Since the recipient IO marker kasi is also a verb (`to give'), it cannot be excluded that Steinhauer is actually speaking about a serial construction. An argument to that effect could be derived from the fact that the "IO marker" kasi may be followed by sang. Compare the following examples from Steinhauer (1983: 52):
 (i) a. Dong kirim itu baju kasi (sang) beta
 3PL send that shirt GIVE (OBM) 1SG
 b. Dong kirim kasi (sang) beta itu baju

(20.) In this respect the reference to Voorhoeve (1983) in Baxter (1988: 170, note 4) is somewhat unfortunate.

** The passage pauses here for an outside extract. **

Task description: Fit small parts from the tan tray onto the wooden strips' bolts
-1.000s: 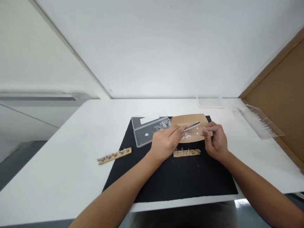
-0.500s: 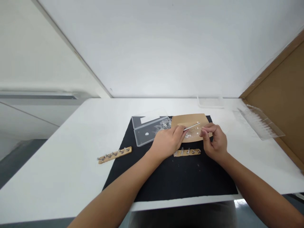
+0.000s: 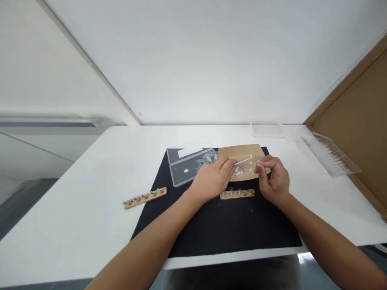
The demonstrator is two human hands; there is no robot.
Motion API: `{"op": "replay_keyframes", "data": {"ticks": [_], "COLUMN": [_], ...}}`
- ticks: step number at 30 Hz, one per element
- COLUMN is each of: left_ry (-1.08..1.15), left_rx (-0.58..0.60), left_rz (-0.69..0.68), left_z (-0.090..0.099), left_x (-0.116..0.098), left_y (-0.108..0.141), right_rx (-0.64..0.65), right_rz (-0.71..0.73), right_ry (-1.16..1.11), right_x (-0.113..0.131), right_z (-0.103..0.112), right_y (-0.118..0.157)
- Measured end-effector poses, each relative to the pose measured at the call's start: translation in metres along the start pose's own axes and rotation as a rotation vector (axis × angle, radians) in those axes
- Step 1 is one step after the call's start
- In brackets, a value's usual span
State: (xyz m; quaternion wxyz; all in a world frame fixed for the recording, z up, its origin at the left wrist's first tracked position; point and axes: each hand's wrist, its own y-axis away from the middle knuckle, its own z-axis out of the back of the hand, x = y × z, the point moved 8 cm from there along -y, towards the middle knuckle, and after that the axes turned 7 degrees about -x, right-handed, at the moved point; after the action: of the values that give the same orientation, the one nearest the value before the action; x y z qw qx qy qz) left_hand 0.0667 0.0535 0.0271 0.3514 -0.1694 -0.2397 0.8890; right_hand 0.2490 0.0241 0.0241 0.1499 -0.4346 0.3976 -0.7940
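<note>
My left hand (image 3: pixel 213 177) is closed on a thin, light-coloured stick (image 3: pixel 243 160), whose far end points right over a brown paper sheet (image 3: pixel 226 152). A small white piece lies by the stick's tip. My right hand (image 3: pixel 274 179) is pinched at the sheet's right edge, with something tiny and pale showing at the fingertips, too small to name. Small white bits (image 3: pixel 238 172) are scattered on the paper between both hands. Just below them is a short wooden strip (image 3: pixel 242 194) bearing metal studs and clear upright nail tips.
A clear plastic case (image 3: pixel 184 171) with loose clear tips lies open left of the paper, on a black mat (image 3: pixel 236 229). Another studded wooden strip (image 3: pixel 145 198) overlaps the mat's left edge. A clear tray (image 3: pixel 266 129) and plastic-bagged pieces (image 3: pixel 329 157) are farther right.
Both hands stay nearly in place. The stick has tilted slightly, and a pale sliver shows more plainly at my right fingertips. The whole view has shifted a little.
</note>
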Motion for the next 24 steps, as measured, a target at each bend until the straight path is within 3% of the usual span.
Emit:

(21.) There is only one case of sama marking a human direct object, and it shows up exactly when the Dutch Kapala Pulisi (Chief of Police) is quoted (Watuseke and Watuseke-Politton 1981: 332, sub [13]):
 (i) Barangkali nona kanaal sama Residen, Residen Morrison
 di Tomohon
 maybe (you)-Miss know OBM Resident, Resident Morrison
 in Tomohon

(A resident was a chief administrator of a district in the Dutch East Indies.) Now the Malay speech used by this Dutchman has some other western characteristics, such as atoran instead of atorang `instruction', while in the immediately preceding context the narrator uses kanaal pa in her own speech (cf. [18b]). Therefore I take it that sama in (i) is Pasar Malay rather than Manado Malay.

(22.) E.g. ambe pe dia `take OBM 3SG' (1981: 344, sub [201) and bilang pe Eto' `say to Eto'' (1981: 338, sub [291).

Note that pa/pe (r) can also be used as a locative marker.

(23.) E.g. lia orang jang ... `see person who ...' (1981: 328, sub [3]) or bawa tu andjing `bring that dog' (1981: 332, sub [10]).

(24.) In kase persen ... per dorang `give (as a) present ... to 3PL' (1981: 338, sub [29]) we have a clear case of an IO with per. The collocation dengar par kita `hear/listen-to OBM 1SG' (1981: 334, sub [19]) is less certain, because par kita might as well be a prepositional object. Note that the corresponding section of the glossary states "par, pa, pe = aan, bij" (1981: 344). The translation provided is the same as the translation given for pa elsewhere in the glossary: Du. aan `to' (for recipient IOs) and bij `with, at', a locative preposition.

(25.) Van Minde (1997: 223--225) also discusses the use of pung (=punya) in double-object sequences of the type IO pung DO, as in (i):
 (i) Kasi dong (pung) bir sadiki
 give 3PL (PUNG) beer little
 `Give them some beer'

Van Minde correctly notes that such sequences cannot represent possessive punya constructions, but he is at a loss how to analyze them. In my view pung in (i) is a serial verb and may be equated with pung `have, possess' (for which see van Minde 1997: 161). This serial verb may in fact be the filler of the functional head of a small clause containing both objects, but this is mere speculation.

(26.) In Tahitu's study on Melaju Sini (cf. note 15) I only found the beneficiary markers buat/bot and voor (Tahitu 1989: 123, 130, 147-148, 150), so that no comparison can be made with Ambon Malay, Melaju Sini's closest relative.

(27.) Compare Afr. gee 'n stok vir Adoons `gives a stick FOR (= to) Adonis/Baboon' with (23a) and Afr. toe vra die vader vir die oudste kind `then asks the father FOR (= zero) the oldest child' with (23c).

(28.) It cannot be excluded that the native (Austronesian and non-Austronesian) languages of these slaves from eastern Indonesia may have played a role as well. Since something, though not much, is known about grammatical correspondences between the Eastern Malay dialects (contact varieties of Malay, after all) and some of the local languages, this is a topic for future research.